Crunching big numbers

To collate all of this, the Met Office needs a huge amount of processing power. Its first computer in 1959 was a Ferranti Mercury, capable of doing 30,000 calculations a second, which made numerical based predictions possible for the first time. But the amount of data and the possible refinements have since increased exponentially. Charles Ewen explains it in terms of Moore’s Law whereby computing capacity tends to double every year driven by ever higher densities of transition on the computer chips.

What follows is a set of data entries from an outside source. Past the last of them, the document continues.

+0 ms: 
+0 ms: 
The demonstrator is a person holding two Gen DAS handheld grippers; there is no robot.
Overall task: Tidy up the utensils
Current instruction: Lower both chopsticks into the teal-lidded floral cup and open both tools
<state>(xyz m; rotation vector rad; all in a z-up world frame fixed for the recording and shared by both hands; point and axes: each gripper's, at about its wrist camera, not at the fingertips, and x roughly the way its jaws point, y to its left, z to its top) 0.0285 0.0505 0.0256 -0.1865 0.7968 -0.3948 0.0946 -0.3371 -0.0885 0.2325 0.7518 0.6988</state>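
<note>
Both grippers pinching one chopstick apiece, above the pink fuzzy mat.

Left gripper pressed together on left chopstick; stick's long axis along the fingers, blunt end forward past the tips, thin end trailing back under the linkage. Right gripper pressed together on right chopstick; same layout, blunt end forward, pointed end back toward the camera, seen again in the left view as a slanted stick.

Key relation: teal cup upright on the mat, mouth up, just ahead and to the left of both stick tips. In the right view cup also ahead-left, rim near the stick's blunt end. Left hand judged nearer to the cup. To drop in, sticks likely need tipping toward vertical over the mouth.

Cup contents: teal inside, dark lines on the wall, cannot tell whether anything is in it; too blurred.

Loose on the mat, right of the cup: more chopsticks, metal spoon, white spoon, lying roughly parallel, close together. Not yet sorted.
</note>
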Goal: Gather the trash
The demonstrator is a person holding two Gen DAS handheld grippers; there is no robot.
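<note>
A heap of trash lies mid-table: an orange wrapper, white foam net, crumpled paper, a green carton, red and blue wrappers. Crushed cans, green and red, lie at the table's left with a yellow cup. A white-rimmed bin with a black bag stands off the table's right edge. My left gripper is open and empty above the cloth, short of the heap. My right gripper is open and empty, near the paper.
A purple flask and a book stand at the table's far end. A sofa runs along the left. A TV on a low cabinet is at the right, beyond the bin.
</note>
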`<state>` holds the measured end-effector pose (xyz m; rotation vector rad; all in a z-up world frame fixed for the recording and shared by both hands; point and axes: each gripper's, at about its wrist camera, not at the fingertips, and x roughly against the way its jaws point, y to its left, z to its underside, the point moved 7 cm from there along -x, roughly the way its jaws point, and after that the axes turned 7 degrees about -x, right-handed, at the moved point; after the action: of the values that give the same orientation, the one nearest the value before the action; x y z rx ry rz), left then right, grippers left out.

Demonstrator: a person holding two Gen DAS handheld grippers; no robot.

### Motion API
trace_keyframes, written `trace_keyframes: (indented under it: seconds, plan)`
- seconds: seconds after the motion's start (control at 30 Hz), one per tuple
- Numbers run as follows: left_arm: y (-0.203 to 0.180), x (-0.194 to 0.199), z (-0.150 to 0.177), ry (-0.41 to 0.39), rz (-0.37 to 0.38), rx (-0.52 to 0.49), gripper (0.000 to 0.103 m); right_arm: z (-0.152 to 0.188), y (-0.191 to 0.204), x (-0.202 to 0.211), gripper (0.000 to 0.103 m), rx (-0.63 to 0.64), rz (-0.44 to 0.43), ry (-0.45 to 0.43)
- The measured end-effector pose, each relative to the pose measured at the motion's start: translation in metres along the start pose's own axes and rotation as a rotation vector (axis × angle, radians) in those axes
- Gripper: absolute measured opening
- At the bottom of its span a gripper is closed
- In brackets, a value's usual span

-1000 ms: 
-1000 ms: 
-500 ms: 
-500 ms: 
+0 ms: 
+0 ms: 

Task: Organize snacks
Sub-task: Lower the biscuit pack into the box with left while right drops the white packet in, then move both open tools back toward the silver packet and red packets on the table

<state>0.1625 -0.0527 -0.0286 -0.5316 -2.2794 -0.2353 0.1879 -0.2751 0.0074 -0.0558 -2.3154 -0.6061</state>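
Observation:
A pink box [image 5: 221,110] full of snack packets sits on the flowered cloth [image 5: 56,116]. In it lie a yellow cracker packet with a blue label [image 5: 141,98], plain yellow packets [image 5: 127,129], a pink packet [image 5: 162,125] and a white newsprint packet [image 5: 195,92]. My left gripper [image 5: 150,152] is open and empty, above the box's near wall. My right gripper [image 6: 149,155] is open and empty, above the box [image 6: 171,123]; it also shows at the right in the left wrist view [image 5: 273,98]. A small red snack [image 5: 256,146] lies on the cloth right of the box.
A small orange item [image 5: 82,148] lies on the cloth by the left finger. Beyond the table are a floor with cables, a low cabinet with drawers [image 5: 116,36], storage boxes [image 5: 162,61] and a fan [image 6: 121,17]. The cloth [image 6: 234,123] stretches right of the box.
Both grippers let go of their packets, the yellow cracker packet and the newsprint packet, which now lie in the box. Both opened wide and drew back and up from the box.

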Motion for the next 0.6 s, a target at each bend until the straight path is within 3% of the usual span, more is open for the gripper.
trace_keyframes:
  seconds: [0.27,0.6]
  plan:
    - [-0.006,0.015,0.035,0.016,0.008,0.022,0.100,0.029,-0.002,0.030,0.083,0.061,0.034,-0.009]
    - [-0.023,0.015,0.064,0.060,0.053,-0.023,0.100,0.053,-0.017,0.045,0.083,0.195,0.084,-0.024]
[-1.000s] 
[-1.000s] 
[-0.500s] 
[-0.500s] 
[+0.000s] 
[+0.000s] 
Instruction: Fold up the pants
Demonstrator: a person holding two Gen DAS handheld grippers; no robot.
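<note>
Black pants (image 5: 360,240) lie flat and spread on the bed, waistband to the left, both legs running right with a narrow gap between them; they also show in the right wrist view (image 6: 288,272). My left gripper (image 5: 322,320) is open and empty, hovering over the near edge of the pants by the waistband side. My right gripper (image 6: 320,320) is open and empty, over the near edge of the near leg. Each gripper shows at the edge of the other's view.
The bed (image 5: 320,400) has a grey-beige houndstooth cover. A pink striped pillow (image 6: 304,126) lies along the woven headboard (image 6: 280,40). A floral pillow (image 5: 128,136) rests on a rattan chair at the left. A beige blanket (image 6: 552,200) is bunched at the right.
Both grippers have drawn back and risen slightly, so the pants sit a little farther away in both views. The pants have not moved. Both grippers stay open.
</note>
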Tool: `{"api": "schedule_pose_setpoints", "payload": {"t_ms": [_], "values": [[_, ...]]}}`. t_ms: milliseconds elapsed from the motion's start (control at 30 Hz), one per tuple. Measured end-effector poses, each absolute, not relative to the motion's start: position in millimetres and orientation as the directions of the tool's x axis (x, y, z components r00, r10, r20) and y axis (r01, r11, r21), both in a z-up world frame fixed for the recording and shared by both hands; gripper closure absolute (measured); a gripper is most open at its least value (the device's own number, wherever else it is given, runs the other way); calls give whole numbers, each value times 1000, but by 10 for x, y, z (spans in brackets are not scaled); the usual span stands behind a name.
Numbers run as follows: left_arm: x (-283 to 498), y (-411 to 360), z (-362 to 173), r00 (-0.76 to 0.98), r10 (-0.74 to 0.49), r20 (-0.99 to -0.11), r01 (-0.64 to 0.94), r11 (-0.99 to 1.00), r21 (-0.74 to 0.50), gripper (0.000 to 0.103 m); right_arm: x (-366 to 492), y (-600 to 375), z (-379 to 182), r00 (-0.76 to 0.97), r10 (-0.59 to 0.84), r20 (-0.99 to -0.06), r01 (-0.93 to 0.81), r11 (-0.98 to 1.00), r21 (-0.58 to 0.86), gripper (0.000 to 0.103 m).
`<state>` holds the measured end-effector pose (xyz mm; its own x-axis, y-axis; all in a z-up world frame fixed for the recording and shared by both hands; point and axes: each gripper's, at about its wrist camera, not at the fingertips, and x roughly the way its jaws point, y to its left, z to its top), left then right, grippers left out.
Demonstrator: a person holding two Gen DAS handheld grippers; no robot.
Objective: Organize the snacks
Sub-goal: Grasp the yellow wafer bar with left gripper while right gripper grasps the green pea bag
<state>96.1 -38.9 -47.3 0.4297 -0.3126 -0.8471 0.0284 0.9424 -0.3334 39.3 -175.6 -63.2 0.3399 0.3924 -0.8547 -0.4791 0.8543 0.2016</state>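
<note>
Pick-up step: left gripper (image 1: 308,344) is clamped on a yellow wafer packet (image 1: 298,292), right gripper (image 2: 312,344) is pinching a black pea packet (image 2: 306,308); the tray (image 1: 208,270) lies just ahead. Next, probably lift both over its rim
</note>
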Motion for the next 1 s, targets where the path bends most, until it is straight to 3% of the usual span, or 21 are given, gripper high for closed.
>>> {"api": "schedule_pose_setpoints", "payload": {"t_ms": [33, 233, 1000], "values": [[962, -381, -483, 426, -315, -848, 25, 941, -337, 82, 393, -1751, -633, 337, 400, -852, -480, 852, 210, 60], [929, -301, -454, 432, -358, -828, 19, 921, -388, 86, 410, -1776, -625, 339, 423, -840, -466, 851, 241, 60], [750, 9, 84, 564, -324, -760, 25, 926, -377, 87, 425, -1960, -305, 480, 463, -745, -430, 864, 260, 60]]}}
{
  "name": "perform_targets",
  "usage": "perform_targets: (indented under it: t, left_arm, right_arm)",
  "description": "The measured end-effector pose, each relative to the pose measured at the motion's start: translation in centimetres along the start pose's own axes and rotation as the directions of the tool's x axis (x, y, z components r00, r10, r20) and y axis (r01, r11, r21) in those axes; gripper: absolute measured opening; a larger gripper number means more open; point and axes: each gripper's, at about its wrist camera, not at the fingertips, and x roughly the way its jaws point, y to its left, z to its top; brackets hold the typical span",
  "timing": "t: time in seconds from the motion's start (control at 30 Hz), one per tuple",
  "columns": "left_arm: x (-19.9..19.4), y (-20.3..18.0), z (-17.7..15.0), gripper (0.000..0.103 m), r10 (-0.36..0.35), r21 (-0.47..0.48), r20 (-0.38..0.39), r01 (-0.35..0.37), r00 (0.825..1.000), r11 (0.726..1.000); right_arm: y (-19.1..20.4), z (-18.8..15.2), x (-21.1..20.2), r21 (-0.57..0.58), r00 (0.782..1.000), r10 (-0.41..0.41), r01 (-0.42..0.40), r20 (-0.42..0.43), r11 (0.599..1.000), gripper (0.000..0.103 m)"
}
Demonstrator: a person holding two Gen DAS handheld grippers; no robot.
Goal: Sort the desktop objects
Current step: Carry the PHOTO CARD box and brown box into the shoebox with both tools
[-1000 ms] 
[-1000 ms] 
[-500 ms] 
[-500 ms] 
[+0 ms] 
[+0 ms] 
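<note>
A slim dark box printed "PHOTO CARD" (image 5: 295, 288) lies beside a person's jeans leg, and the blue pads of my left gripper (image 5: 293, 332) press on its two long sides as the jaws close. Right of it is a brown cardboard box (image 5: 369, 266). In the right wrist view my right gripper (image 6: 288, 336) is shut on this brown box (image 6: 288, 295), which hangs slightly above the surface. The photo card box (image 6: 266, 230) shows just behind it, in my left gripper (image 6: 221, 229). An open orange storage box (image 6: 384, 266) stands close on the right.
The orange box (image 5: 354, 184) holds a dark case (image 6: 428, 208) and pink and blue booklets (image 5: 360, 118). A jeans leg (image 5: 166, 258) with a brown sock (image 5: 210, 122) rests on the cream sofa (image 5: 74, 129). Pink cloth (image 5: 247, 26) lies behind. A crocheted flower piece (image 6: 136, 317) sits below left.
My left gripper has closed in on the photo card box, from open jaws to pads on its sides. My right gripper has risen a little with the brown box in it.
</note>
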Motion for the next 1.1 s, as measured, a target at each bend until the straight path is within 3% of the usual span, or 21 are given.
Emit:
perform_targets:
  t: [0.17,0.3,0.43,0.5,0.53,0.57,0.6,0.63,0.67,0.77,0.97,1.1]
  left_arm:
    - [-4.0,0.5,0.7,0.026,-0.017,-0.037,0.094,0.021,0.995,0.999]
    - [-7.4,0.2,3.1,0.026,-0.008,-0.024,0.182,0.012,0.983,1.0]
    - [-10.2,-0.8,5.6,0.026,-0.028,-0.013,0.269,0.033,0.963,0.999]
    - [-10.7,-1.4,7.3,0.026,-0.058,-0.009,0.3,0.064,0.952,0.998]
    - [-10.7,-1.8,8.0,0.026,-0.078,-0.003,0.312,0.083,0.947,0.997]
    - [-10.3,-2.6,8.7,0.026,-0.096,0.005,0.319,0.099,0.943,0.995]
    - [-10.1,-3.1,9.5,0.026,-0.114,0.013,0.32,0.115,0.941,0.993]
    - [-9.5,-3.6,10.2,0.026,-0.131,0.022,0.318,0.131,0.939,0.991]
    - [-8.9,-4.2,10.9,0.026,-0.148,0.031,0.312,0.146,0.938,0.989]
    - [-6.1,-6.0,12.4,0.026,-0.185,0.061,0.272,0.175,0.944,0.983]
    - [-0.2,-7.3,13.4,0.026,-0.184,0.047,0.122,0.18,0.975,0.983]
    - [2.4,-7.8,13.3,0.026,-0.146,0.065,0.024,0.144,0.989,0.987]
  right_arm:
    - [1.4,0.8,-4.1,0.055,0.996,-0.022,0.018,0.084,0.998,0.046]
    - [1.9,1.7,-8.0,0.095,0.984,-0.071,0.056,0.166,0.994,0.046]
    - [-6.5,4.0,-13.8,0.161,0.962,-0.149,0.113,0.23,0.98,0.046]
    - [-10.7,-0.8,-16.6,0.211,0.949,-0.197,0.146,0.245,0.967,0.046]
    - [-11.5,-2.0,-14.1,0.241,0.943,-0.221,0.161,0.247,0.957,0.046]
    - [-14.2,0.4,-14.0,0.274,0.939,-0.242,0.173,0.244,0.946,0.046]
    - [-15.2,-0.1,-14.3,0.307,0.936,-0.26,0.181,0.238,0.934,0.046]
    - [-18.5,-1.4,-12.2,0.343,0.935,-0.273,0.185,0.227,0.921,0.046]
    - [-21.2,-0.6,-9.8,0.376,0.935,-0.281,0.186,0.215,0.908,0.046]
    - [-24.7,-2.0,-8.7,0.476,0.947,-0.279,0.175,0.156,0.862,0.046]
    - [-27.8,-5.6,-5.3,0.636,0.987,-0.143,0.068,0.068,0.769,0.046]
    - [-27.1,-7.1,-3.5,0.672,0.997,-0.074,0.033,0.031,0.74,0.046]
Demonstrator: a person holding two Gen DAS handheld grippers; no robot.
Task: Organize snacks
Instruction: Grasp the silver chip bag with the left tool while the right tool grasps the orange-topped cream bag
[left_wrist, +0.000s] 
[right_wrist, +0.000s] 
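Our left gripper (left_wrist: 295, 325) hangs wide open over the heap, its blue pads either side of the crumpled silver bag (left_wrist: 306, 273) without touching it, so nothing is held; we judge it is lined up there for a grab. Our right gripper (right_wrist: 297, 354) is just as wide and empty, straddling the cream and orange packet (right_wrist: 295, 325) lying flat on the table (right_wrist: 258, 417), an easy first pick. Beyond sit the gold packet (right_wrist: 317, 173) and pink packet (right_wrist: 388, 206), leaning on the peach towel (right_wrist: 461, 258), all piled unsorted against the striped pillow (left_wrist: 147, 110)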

“Initially, we are trying to describe the state of the Earth’s atmosphere at a given point in time,” he says. “That has to be done on a global scale, as the UK’s weather is influenced by other air masses. We build that picture using millions of observations that come in from land-based, space-based, air-based and marine-based platforms, 24 hours a day, 365 days a year in collaboration with the World Meteorological Organisation (WMO) a UN collaboration between 191 member states.”  These observations have been shared freely and openly by the United Nations convention across geographical and political borders for many years.   This reinforces the notion that open data is not new.

These observations are combined on a three dimensional grid or lattice so that the computers can use them to initiate the process of something called Numerical Weather Prediction, or NWP. 

With close to half of its near 2,000 employees describing themselves as Scientists or Meteorologists, the Met Office is a world leader in weather and climate research.  Led by Chief Scientist of the Met Office, Professor Dame Julia Slingo FRS, its research seeks to understand the factors that drive weather and climate systems so that they can predict them with ever increasing skill.  The science that the Met Office undertakes is more and more collaborative, nationally and internationally working with universities and research organisations like the Natural Environment Research Council (NERC) and America’s National Oceanic and Atmospheric Administration (NOAA).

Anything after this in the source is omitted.